Prove that solution of the equation $8x^3-4x^2-4x+1= 0$ has roots $\cos\frac{\pi}{7},\cos\frac{3 \pi}{7},\cos\frac{5 \pi}{7}$

Question

Prove that solution of the equation $8x^3-4x^2-4x+1= 0$ has roots $\cos\frac{\pi}{7},\cos\frac{3 \pi}{7}\space \text{and}\space \cos\frac{5 \pi}{7}$.

How to even solve it ? I have no idea.

Because cubic have no formula like quadratic equations to obtain the roots and the expression like $\cos\frac{\pi}{7}$ is something that I don't think I can evaluate with my limited knowledge (I'm in highschool) of only $\cos 2x$ or $\cos 3x$ type. Since it has denominator of 7, I thought maybe the seventh root of unity might help me, but since only some of its multiples are used, I don't think so it will be of much use.
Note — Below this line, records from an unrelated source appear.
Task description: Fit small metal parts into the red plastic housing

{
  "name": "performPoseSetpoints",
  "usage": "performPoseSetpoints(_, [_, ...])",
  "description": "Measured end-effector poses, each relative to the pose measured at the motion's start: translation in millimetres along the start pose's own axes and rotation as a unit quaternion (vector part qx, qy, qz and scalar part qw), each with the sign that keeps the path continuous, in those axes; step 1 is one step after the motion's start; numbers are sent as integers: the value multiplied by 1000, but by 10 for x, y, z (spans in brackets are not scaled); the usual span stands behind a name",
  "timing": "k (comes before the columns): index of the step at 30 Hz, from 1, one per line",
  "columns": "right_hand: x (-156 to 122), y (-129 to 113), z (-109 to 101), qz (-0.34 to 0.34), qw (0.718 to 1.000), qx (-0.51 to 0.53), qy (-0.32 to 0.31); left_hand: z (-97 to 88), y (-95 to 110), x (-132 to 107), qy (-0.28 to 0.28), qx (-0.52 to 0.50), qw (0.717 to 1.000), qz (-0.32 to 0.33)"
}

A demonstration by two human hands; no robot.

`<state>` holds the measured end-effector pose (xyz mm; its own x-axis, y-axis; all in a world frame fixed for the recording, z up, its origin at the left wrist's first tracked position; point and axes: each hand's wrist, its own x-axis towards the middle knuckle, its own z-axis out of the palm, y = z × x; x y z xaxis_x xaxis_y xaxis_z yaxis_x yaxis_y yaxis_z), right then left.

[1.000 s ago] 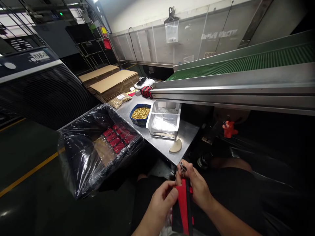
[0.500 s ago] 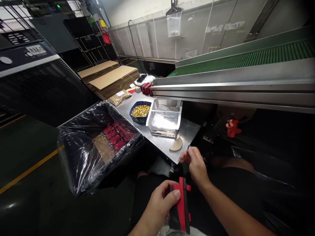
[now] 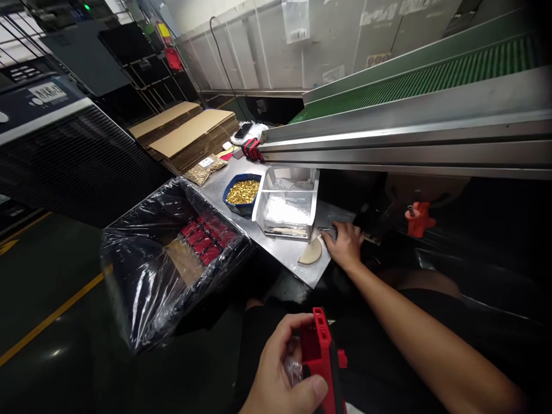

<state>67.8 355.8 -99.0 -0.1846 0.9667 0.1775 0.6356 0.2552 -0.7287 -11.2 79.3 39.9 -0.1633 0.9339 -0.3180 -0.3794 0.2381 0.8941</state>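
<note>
My left hand (image 3: 280, 368) is closed around a red-and-black plastic casing (image 3: 324, 359) above my lap. The casing is tilted, with its slotted red end up and a red tab on its right side. A crumpled bit of clear plastic (image 3: 294, 370) shows between the casing and my fingers. At the right edge of the metal table, my right hand (image 3: 345, 244) is low on the surface, with its fingers around a small thin metal tool (image 3: 326, 229). Most of that tool is hidden, so its kind is unclear. Beside my thumb lies a beige half-round piece (image 3: 310, 252).
A clear divided bin (image 3: 284, 230) with small plastic bags stands beside a blue tub of brass-coloured small parts (image 3: 242, 192). To the left, a plastic-lined box (image 3: 142, 310) holds wrapped red pieces. A green conveyor (image 3: 379, 92) slopes above the table's right side; cardboard (image 3: 194, 135) is stacked behind.
My right hand has moved forward from above my lap to the table's edge. My left hand has turned the casing, so its slotted end now shows. The view has shifted slightly.
</note>
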Motion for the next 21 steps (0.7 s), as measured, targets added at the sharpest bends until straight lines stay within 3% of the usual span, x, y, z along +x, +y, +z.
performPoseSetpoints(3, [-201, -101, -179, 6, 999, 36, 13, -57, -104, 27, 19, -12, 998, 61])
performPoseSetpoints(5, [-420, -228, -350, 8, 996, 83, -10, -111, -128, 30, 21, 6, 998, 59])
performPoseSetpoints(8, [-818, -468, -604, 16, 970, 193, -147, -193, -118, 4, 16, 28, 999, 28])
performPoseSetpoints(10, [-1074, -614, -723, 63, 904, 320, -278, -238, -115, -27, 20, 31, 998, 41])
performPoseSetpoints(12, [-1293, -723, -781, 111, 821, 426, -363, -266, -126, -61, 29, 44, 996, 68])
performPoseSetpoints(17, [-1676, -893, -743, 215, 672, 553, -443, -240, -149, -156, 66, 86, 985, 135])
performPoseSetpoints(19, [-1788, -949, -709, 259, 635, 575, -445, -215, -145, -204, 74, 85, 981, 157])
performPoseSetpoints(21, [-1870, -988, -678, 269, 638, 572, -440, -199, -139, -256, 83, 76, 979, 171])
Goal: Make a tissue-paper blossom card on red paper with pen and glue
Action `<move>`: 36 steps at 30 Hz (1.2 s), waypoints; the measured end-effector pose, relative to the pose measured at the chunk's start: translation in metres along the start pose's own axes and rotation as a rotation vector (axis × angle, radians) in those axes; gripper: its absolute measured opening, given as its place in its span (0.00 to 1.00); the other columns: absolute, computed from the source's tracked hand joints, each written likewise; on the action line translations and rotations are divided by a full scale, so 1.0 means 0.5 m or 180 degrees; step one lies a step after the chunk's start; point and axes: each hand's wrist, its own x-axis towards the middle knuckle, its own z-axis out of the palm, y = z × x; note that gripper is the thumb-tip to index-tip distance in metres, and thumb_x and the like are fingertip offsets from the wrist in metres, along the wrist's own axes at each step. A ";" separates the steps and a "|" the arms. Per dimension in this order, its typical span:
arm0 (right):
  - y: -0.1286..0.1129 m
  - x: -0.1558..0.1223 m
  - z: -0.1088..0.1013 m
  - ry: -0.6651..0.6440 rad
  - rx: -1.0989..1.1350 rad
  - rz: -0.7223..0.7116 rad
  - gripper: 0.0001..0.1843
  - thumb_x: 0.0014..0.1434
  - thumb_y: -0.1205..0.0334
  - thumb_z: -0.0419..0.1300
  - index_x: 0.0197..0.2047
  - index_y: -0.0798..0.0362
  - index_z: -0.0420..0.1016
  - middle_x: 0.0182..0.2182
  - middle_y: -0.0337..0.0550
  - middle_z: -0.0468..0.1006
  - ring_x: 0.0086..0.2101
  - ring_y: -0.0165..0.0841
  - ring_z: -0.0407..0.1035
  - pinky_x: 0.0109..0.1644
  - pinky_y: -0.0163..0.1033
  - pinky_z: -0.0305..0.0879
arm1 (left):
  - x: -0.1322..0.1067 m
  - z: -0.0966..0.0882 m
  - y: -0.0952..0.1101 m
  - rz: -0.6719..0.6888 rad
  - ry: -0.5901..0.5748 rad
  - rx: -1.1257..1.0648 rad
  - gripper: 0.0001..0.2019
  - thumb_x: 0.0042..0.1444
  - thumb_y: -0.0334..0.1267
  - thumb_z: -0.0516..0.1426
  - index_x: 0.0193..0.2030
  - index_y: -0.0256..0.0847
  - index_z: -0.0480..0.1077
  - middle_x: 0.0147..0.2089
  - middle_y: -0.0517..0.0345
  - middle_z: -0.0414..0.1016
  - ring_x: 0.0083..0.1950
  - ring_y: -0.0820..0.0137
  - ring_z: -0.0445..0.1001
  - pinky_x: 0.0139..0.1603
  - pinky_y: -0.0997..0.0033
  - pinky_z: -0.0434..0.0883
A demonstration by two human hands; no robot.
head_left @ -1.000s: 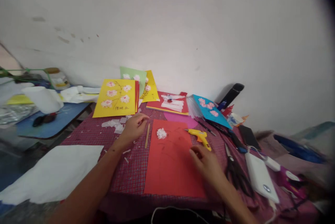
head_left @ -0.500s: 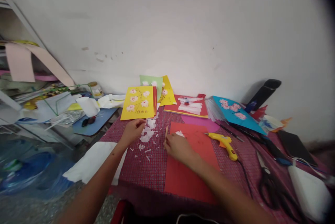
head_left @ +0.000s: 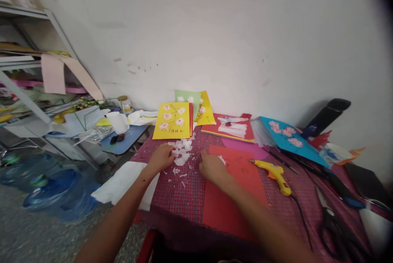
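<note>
My left hand (head_left: 161,158) is at the left of the torn white paper scraps (head_left: 182,159), its fingers drawn together at the scraps' edge. Whatever they may pinch is too small to make out. Over the left edge of a red sheet of paper (head_left: 233,209) is my right hand (head_left: 212,168), fingers curled together; what they hold, if anything, is hidden. A small white paper flower (head_left: 221,159) shows on the red sheet just beyond that hand. Beside the sheet lies a yellow hot glue gun (head_left: 274,175), its nozzle over the sheet's right edge.
Yellow flower cards (head_left: 172,121) stand at the back, with a red pad (head_left: 229,127) and a blue flower card (head_left: 291,140) to their right. Black scissors (head_left: 333,222) lie front right. White paper (head_left: 125,183) covers the table's left edge. Water jugs (head_left: 55,189) stand on the floor.
The view has turned left, so things sit further right. My left hand has drawn slightly nearer to me beside the scraps. A thin tan stick at my right fingers no longer shows.
</note>
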 end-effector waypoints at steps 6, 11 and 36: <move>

How do I solve this problem. Please help.

Answer 1

You could prove it with just a couple of high-school trigonometric identities.

Let $\theta = \pi/7 $ and recognize $$x_1=\cos \theta = -\cos 6\theta$$ $$x_2=\cos3\theta = -\cos 4\theta$$ $$x_3=\cos5\theta = -\cos 2\theta$$

(1). Evaluate their product by applying the identity $\sin 2x = 2\sin x \cos x$ $$ \cos2\theta \cos4\theta \cos6\theta = \frac{\sin 4\theta \cos 4\theta\cos 6\theta}{2\sin 2\theta} = \frac{\sin 8\theta \cos 8\theta }{4\sin 2\theta}= \frac{1}{8}$$

(2). Evaluate their sum by applying $\sin(x+y)+\sin(x-y)=2\sin x\cos y$,

$$ 2\sin 2\theta(\cos2\theta + \cos4\theta + \cos6\theta)$$ $$=\sin 4\theta + (\sin 6\theta - \sin 2\theta) + (\sin 8\theta - \sin 4\theta)$$

which after some cancellation leads to, $$\cos2\theta + \cos4\theta + \cos6\theta = -\frac{1}{2}$$

(3). Evaluate the sum of their cross products by applying $\cos(x+y)+\cos(x-y)=2\cos x\cos y$,

$$\cos4\theta \cos6\theta + \cos6\theta \cos2\theta + \cos2\theta \cos4\theta $$ $$= \cos2\theta + \cos4\theta + \cos6\theta = -\frac{1}{2}$$

So, in terms of $x_1$, $x_2$ and $x_3$,

$$x_1+x_2+x_3=\frac{1}{2}$$ $$x_1x_2+x_2x_3+x_3x_1=-\frac{1}{2}$$ $$x_1x_2x_3=-\frac{1}{8}$$

And

$$(x-x_1)(x-x_2)(x-x_3)=x^3 - \frac{1}{2}x^2-\frac{1}{2}x+\frac{1}{8}$$

Therefore, $x_1=\cos \theta$, $x_2=\cos 3\theta$ and $ x_3=\cos 5\theta$ are the roots of

$$x^3-\frac{1}{2}x^2-\frac{1}{2}x+\frac{1}{8}=0$$

or,

$$8x^3-4x^2-4x+1= 0$$

Answer 2

$$\cos\frac{\pi}{7}\cos\frac{3\pi}{7}\cos\frac{5\pi}{7}=\frac{8\sin\frac{\pi}{7}\cos\frac{\pi}{7}\cos\frac{2\pi}{7}\cos\frac{4\pi}{7}}{8\sin\frac{\pi}{7}}=\frac{\sin\frac{8\pi}{7}}{8\sin\frac{\pi}{7}}=-\frac{1}{8}.$$ The rest is a similar and use the Viete's theorem.